▶ **TASK BRIEF**: Your response must be made up of each line in the data below that contains the string "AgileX".
* * *
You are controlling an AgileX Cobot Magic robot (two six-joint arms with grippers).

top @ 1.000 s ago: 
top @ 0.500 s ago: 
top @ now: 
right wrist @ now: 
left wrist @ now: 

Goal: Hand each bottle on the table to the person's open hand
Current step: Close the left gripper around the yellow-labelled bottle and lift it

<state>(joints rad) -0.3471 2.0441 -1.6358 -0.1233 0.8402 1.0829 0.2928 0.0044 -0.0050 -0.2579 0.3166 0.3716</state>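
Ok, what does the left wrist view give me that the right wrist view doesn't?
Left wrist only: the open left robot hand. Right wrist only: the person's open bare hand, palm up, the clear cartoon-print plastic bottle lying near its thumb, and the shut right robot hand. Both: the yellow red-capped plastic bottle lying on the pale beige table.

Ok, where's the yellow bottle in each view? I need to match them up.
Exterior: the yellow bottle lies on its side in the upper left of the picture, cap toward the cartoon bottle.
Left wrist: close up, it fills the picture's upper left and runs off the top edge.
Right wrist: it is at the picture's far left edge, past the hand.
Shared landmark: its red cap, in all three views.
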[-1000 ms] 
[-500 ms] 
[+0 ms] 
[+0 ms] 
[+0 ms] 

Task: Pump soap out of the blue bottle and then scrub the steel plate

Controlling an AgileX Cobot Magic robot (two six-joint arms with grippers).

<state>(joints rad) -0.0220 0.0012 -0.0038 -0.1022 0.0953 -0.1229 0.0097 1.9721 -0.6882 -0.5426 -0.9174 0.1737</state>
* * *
▶ **EXPECTED ANSWER**:
You are controlling an AgileX Cobot Magic robot (two six-joint arms with grippers).
Controlling an AgileX Cobot Magic robot (two six-joint arms with grippers).

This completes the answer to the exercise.